TASK OBJECTIVE:
The whole of the material needs to be repeated exactly, line for line.

INFORMATION SUPPLIED:
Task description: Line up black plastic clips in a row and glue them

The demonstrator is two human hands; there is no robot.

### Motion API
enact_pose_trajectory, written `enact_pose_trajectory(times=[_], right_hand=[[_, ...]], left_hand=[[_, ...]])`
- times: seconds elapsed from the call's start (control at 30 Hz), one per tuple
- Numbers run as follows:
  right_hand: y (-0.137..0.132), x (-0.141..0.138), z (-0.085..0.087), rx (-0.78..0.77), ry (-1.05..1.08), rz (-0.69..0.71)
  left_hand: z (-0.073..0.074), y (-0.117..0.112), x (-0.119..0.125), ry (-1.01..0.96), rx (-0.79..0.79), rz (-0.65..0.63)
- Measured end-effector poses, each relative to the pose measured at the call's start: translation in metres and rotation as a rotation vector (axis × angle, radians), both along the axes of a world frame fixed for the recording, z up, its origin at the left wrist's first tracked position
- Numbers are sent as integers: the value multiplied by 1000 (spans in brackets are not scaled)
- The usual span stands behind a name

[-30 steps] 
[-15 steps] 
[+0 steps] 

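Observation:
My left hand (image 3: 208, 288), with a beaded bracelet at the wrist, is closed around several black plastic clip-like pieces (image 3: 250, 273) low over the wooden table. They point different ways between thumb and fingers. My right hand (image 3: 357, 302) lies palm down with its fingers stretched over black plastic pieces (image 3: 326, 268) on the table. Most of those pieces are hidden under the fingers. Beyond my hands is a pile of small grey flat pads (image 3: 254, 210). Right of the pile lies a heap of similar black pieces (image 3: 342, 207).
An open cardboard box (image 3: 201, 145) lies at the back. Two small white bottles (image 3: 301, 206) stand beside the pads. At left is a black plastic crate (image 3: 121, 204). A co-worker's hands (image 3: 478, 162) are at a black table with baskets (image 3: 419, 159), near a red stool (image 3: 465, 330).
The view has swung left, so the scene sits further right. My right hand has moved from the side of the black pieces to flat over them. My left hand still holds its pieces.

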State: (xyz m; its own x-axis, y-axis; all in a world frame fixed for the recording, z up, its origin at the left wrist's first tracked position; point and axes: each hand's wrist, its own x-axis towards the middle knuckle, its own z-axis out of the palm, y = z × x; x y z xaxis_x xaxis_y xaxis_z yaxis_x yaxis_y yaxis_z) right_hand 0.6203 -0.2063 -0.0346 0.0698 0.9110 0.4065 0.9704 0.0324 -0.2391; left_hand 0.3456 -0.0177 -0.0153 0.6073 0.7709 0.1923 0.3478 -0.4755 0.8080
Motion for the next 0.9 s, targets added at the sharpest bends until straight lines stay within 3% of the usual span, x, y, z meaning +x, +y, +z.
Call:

REPLY:
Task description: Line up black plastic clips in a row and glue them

The demonstrator is two human hands; there is no robot.

### Motion API
enact_pose_trajectory, written `enact_pose_trajectory(times=[_], right_hand=[[_, ...]], left_hand=[[_, ...]])`
- times: seconds elapsed from the call's start (control at 30 Hz), one per tuple
- Numbers run as follows:
  right_hand: y (-0.137..0.132), x (-0.141..0.138), z (-0.085..0.087), rx (-0.78..0.77), ry (-1.05..1.08), rz (-0.69..0.71)
  left_hand: z (-0.073..0.074), y (-0.117..0.112), x (-0.119..0.125), ry (-1.01..0.96), rx (-0.79..0.79), rz (-0.65..0.63)
- Measured end-effector poses, each relative to the pose measured at the call's start: translation in metres and rotation as a rotation vector (axis × angle, radians), both along the axes of a world frame fixed for the recording, z up, its origin at the left wrist's first tracked position
- Numbers are sent as integers: the value multiplied by 1000 (spans in brackets are not scaled)
- The usual span stands behind a name

[-30 steps] 
[-15 steps] 
[+0 steps] 

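Observation:
My left hand (image 3: 208, 288), with a beaded bracelet at the wrist, is closed around several black plastic clip-like pieces (image 3: 250, 273) low over the wooden table. They point different ways between thumb and fingers. My right hand (image 3: 357, 302) lies palm down with its fingers stretched over black plastic pieces (image 3: 326, 268) on the table. Most of those pieces are hidden under the fingers. Beyond my hands is a pile of small grey flat pads (image 3: 254, 210). Right of the pile lies a heap of similar black pieces (image 3: 342, 207).
An open cardboard box (image 3: 201, 145) lies at the back. Two small white bottles (image 3: 301, 206) stand beside the pads. At left is a black plastic crate (image 3: 121, 204). A co-worker's hands (image 3: 478, 162) are at a black table with baskets (image 3: 419, 159), near a red stool (image 3: 465, 330).
The view has swung left, so the scene sits further right. My right hand has moved from the side of the black pieces to flat over them. My left hand still holds its pieces.
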
State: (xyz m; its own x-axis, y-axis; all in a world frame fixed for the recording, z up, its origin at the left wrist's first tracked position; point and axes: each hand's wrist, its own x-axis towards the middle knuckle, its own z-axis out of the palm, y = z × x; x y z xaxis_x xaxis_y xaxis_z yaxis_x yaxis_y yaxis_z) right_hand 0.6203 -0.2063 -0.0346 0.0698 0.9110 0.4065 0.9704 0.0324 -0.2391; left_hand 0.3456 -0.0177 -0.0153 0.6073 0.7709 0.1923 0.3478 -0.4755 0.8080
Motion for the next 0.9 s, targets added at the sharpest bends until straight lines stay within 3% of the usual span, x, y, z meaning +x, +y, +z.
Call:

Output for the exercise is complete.